### TASK PROMPT:
Copy each line below in which the string "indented" appears.

[Entries taken from a collection]
- - - - -

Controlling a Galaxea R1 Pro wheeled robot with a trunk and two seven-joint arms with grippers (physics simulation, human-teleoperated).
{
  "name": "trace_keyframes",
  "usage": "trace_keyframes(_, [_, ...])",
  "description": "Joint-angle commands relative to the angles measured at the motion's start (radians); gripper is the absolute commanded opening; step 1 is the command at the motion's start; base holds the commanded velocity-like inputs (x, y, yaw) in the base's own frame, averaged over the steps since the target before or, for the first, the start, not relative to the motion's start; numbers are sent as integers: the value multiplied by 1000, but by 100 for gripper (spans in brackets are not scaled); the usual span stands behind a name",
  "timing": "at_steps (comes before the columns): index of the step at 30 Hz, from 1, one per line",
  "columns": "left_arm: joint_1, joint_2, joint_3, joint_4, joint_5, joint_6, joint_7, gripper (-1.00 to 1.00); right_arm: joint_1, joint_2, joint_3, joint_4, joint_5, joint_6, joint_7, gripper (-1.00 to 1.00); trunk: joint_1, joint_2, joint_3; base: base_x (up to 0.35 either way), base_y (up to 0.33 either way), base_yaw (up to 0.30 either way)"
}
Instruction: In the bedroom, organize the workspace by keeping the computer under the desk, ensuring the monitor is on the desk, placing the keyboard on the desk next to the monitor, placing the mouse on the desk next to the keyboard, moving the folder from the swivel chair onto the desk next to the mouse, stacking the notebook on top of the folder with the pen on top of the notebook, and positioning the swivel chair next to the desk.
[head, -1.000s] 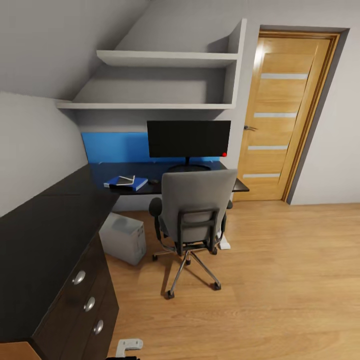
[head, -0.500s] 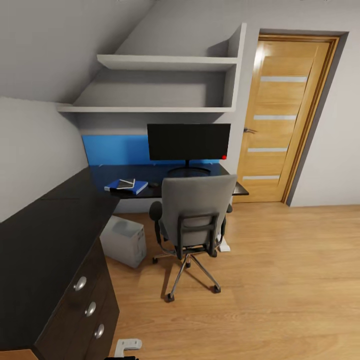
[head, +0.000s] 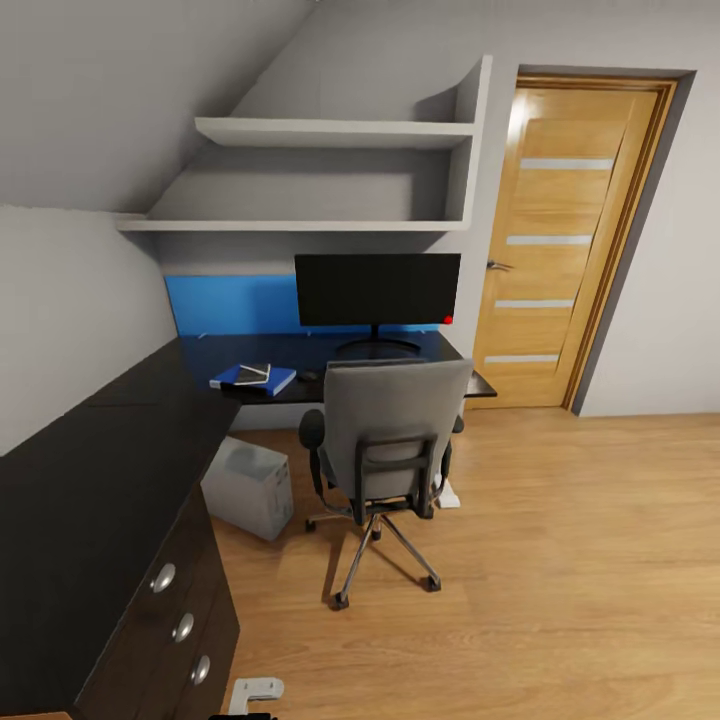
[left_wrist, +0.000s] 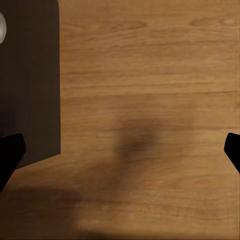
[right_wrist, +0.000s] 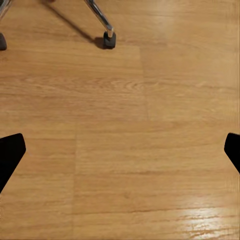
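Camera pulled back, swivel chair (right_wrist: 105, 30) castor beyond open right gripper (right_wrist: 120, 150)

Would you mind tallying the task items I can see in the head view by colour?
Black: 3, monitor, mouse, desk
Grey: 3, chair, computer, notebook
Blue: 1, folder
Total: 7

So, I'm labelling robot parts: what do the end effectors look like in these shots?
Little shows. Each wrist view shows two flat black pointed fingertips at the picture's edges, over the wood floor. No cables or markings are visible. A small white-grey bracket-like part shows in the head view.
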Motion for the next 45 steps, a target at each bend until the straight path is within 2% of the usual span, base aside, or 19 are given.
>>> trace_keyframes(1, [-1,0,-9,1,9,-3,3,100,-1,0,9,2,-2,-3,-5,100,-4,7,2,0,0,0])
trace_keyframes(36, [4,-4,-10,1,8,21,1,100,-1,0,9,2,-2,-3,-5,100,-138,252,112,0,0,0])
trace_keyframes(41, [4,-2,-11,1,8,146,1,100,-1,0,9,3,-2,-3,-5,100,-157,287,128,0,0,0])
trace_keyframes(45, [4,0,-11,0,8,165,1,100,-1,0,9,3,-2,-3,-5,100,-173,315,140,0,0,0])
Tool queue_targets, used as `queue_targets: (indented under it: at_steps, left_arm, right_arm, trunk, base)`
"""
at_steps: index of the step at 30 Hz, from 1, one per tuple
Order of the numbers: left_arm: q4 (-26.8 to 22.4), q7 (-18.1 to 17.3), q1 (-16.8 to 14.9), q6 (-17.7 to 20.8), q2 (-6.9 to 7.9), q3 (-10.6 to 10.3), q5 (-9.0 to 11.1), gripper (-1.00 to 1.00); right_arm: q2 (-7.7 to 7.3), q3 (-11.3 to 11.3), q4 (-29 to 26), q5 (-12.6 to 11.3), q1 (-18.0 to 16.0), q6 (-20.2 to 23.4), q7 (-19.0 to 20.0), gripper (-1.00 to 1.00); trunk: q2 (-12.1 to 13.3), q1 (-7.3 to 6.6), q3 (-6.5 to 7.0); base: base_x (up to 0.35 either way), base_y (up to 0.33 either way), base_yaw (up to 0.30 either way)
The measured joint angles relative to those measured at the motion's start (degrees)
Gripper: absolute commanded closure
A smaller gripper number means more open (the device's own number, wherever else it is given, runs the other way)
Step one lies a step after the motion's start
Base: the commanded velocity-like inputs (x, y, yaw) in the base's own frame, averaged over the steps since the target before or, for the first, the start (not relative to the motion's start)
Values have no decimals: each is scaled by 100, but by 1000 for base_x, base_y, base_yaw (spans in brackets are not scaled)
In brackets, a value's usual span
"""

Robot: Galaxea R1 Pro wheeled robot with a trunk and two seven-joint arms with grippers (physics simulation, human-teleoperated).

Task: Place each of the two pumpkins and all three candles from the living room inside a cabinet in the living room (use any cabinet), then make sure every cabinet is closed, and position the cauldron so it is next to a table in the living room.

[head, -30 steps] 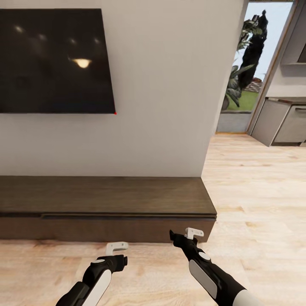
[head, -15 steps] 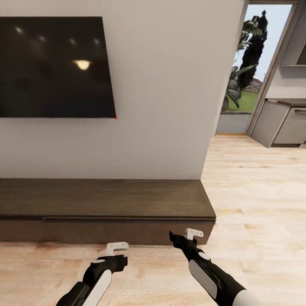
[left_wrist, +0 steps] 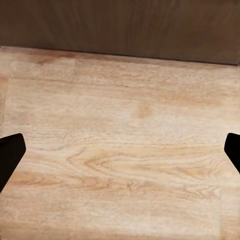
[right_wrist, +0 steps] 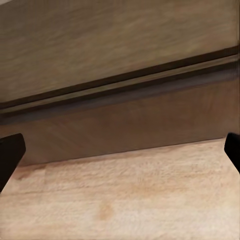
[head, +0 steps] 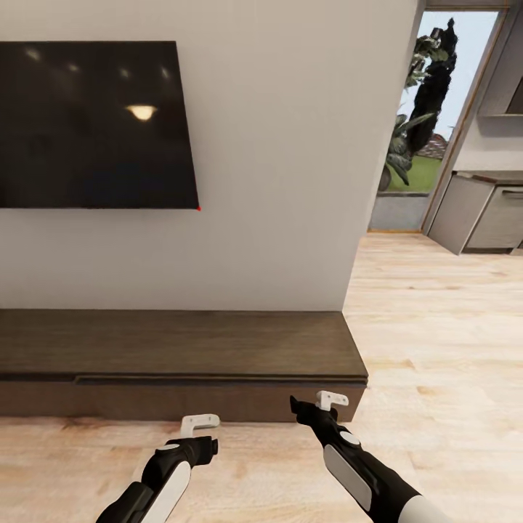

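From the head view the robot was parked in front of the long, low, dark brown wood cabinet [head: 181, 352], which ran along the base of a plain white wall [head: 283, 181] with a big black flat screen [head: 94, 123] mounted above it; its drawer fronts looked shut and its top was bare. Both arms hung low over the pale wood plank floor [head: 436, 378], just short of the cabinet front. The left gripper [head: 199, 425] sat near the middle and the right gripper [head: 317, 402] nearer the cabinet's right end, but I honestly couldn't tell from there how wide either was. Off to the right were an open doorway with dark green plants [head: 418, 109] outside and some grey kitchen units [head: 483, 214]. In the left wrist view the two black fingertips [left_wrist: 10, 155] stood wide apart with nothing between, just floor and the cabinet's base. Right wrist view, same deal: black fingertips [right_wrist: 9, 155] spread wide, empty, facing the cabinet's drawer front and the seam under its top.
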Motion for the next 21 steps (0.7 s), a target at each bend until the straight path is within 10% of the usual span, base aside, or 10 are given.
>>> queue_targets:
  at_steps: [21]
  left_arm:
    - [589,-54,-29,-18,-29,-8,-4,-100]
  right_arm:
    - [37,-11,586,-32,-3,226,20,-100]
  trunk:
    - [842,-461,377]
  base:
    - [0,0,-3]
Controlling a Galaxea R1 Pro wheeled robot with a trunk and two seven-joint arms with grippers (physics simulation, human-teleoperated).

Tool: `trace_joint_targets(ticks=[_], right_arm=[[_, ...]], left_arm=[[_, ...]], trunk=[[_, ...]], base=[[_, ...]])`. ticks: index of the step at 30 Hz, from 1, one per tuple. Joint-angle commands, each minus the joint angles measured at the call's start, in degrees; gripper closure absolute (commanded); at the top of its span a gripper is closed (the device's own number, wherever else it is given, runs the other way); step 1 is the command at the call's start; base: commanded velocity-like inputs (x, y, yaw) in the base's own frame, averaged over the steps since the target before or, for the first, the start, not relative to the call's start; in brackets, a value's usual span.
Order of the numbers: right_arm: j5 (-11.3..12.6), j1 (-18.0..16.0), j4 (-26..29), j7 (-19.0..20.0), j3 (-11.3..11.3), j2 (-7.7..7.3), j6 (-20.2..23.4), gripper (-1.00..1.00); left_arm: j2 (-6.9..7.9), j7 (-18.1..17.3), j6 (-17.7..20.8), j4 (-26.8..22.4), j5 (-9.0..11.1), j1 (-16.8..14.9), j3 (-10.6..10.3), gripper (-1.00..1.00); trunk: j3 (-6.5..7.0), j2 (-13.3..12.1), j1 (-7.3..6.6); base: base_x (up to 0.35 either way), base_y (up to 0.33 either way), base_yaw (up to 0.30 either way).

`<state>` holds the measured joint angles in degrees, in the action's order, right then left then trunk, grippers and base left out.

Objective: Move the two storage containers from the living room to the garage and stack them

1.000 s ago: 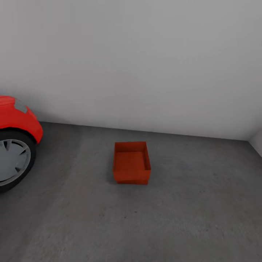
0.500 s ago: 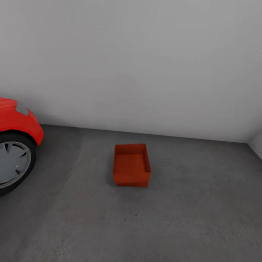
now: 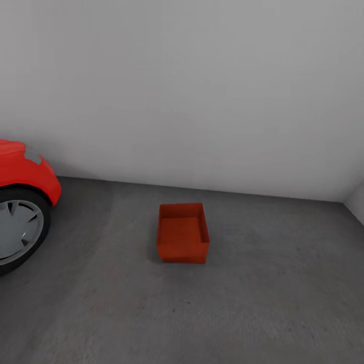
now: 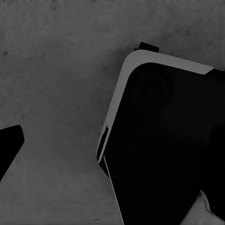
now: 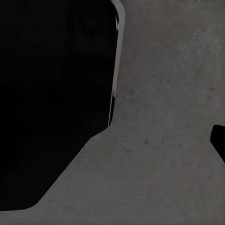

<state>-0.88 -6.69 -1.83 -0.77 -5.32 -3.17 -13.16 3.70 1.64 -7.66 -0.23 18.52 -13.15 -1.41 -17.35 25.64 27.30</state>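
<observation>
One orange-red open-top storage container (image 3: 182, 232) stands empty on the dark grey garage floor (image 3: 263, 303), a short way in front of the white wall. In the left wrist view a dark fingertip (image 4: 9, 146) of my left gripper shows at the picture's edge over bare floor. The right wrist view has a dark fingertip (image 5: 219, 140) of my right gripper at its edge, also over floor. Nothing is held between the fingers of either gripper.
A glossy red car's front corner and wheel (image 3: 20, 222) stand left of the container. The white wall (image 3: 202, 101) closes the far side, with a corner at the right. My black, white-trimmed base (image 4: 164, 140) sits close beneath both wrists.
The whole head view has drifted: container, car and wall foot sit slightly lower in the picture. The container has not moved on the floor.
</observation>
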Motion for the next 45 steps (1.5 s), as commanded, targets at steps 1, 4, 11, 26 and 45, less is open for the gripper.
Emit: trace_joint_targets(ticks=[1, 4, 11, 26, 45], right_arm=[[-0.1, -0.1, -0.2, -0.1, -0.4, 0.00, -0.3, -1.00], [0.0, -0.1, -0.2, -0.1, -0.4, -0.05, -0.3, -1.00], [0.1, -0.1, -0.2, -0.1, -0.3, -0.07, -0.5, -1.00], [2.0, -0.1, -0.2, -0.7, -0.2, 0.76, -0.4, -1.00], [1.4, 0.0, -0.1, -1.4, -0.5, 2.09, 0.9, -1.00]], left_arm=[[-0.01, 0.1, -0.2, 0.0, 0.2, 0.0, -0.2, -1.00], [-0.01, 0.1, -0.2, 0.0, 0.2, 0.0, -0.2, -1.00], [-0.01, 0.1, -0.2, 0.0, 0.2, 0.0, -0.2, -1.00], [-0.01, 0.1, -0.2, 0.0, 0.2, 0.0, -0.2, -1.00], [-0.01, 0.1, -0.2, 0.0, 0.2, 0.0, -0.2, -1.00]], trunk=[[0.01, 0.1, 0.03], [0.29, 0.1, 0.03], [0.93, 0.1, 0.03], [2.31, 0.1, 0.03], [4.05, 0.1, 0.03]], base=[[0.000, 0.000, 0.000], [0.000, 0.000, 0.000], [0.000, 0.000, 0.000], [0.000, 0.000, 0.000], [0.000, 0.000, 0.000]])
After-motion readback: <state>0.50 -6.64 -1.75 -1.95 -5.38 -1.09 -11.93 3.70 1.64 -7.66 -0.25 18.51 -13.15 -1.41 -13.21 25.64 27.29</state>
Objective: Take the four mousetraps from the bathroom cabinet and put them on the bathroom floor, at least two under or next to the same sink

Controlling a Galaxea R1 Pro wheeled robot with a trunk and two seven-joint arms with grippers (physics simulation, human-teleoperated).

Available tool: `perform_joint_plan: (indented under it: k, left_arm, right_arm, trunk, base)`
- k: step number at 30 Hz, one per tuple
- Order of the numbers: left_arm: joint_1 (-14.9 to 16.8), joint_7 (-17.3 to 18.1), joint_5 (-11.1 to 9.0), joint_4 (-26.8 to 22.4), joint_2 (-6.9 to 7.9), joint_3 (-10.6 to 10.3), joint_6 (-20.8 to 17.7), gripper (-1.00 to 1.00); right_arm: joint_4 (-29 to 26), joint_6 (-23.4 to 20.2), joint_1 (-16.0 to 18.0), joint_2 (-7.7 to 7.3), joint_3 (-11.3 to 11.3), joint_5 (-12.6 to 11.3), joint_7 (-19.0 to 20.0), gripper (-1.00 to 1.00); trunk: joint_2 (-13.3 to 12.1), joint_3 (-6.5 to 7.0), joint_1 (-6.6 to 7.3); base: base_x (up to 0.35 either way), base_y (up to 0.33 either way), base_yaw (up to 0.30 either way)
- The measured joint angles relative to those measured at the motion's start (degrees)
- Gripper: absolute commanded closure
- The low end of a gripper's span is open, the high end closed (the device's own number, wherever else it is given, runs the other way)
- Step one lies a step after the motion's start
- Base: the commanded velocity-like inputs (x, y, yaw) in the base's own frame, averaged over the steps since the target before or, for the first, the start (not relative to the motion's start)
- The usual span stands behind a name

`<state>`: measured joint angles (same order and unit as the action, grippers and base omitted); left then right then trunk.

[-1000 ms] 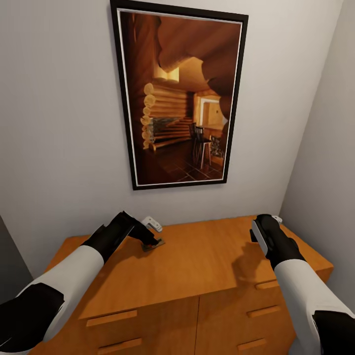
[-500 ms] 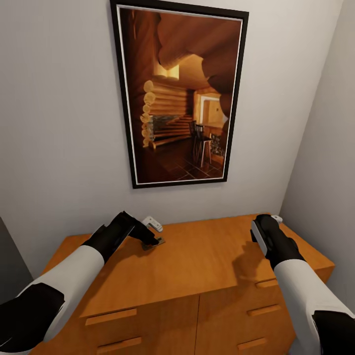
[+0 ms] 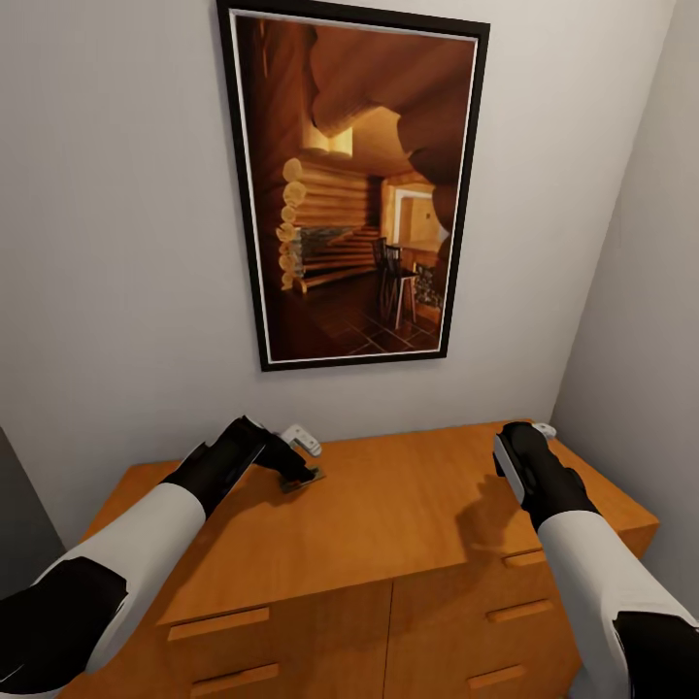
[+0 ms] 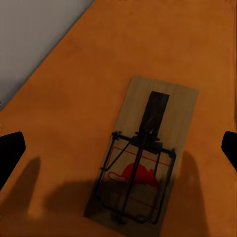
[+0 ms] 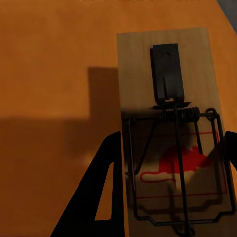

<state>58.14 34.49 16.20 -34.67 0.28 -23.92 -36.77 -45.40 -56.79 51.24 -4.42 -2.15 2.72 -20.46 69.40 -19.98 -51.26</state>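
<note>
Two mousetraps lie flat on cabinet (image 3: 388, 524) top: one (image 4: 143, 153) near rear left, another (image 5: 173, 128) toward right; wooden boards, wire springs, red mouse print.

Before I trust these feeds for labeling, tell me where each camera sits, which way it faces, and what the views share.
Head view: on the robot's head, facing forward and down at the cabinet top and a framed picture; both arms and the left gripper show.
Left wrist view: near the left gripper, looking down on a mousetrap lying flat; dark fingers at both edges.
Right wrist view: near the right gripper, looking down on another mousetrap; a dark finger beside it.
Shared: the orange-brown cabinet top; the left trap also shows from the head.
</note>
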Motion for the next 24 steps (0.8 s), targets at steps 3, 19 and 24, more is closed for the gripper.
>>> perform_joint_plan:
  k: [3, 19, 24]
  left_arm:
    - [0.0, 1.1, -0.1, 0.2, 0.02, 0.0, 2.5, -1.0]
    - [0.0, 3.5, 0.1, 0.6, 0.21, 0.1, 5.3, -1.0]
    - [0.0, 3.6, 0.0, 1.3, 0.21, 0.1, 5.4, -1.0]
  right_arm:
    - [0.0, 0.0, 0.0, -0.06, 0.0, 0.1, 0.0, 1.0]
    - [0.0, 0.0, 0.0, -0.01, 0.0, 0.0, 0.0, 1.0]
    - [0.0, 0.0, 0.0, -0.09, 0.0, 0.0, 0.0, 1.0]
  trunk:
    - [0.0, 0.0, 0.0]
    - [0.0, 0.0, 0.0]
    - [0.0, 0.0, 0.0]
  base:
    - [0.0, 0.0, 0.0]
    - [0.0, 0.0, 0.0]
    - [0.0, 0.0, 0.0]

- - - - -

### TASK OUTPUT:
Tool queue_targets, used as `queue_targets: (indented under it: at_steps, left_arm, right_arm, trunk, base)`
Available tool: `perform_joint_plan: (indented under it: k, left_arm, right_arm, trunk, base)`

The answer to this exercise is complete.